* Work instruction
Scan the entries for the word "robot". Every line that has it should be copied.

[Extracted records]
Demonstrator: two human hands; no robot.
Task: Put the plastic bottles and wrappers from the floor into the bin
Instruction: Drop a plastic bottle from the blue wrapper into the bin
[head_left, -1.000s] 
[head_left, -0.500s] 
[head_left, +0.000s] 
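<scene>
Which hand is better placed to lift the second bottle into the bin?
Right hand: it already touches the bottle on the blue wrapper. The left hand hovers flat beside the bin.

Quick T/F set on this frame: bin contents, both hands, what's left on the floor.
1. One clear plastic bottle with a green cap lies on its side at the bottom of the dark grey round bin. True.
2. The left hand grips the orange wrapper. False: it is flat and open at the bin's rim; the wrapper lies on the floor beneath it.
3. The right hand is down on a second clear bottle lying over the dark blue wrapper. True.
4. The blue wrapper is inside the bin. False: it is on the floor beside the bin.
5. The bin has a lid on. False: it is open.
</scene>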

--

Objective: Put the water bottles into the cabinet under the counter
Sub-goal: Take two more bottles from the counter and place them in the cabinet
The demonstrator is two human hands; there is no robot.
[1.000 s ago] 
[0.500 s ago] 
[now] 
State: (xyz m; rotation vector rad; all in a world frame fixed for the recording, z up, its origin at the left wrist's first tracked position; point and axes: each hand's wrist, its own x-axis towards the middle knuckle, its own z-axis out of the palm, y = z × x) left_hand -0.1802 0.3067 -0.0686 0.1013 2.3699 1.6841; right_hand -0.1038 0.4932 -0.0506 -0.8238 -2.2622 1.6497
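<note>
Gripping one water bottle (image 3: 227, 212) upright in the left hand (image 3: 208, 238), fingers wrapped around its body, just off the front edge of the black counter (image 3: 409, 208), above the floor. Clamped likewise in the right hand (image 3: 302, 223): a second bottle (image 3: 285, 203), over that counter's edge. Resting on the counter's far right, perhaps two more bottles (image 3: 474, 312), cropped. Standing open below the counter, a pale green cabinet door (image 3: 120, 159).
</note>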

* Problem solution
Demonstrator: two human hands; no robot.
The demonstrator is two human hands; there is no robot.

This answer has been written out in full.